Aujourd’hui, à 28 piges, “pas de possee, pas de groupe, pas de compte à rendre”, le rappeur à la voix caverneuse sort son album éponyme après avoir cassé quelques instrus aux cotés notamment de Triptik, de la Ménagerie, de De Brazza records, ou encore de Kroniker: “Ça a mis pas mal de temps à se mettre en place. Malgré cela, ça fait plaisir d’enfin aboutir un projet, de présenter des morceaux et de se dire que des gens vont les écouter. Mais bon, je ne m’emporte pas non plus spécialement. Je sais très bien qu’il faut rester les pieds sur terre. C’est un petit projet dont le but est de se faire connaître, et que ça aboutisse sur autre chose.”
Conscient des tristes réalités du rap business, Sept, un véritable militant. Pour lui, le Rap ne se détache en rien du social, faisant corps tous les deux, s’expliquant l’un et l’autre: “ce qui m’intéresse, c’est de parler de la société, de la vie, des rapports humains et de la politique, sans pour autant être rédacteur au Monde, mais c’est ma vision à moi.”

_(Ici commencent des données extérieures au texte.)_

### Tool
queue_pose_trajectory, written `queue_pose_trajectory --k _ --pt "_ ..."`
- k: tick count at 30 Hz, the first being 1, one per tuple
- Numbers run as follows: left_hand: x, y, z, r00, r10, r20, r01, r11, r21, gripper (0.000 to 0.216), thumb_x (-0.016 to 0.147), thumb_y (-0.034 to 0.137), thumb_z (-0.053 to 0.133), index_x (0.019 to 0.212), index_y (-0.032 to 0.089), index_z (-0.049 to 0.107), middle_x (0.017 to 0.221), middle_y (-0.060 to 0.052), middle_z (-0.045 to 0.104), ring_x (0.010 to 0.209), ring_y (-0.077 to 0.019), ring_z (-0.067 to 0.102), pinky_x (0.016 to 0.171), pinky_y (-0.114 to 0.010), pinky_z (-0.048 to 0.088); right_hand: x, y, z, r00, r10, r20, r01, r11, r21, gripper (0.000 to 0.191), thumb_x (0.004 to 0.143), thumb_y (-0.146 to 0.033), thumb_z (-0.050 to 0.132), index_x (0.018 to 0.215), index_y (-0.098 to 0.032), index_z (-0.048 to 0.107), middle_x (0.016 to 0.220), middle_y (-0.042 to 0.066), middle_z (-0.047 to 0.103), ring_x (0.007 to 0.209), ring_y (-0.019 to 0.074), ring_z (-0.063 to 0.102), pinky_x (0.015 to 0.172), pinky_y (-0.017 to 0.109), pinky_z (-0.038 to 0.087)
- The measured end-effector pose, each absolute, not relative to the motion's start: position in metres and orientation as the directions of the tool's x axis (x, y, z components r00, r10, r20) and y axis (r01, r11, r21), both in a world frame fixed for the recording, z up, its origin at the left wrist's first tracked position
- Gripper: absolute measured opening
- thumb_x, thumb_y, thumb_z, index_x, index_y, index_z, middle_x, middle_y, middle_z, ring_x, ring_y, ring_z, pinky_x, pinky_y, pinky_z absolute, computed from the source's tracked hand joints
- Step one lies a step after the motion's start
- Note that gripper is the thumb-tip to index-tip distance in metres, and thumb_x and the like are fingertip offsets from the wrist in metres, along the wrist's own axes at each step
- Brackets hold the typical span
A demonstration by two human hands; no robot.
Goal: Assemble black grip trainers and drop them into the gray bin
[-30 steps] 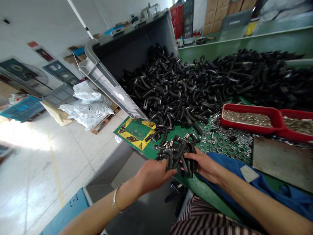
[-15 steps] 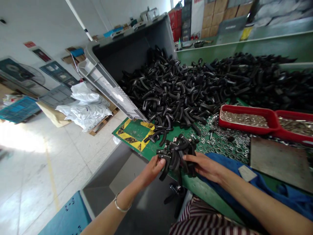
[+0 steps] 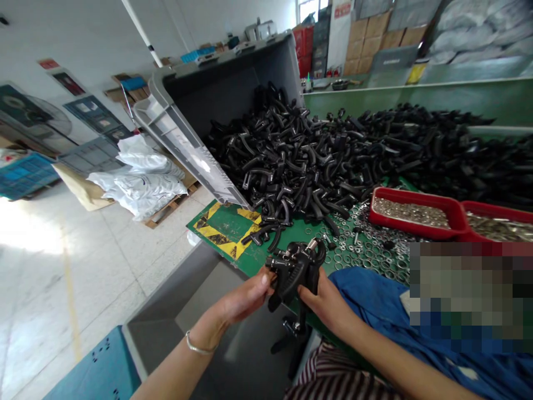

Sept dégage une réelle honnêteté artistique; en (très) bon lyriciste, il dévoile le secret de son art: “dans mes textes, j’utilise aussi bien des mots d’argot que des mots de Français soutenu qu’on utilise jamais. C’est ce qui m’intéresse, c’est de faire cohabiter ces deux genres de mots, ça me permet d’aller plus loin dans les rimes. Je fais ce qui me sort du ventre. J’essaie pas de dire un truc pour plaire à telle catégorie de gens, j’essaie pas spécialement de me la raconter, de jouer les racailles… C’est une espèce de thérapie, et ça fait du bien”.
Sept, un vieux de la vieille qui ne lâche pas l’affaire, et, après écoute, que vous ne lâcherez pas non plus, même si ses textes sont souvent aussi noirs que son encre.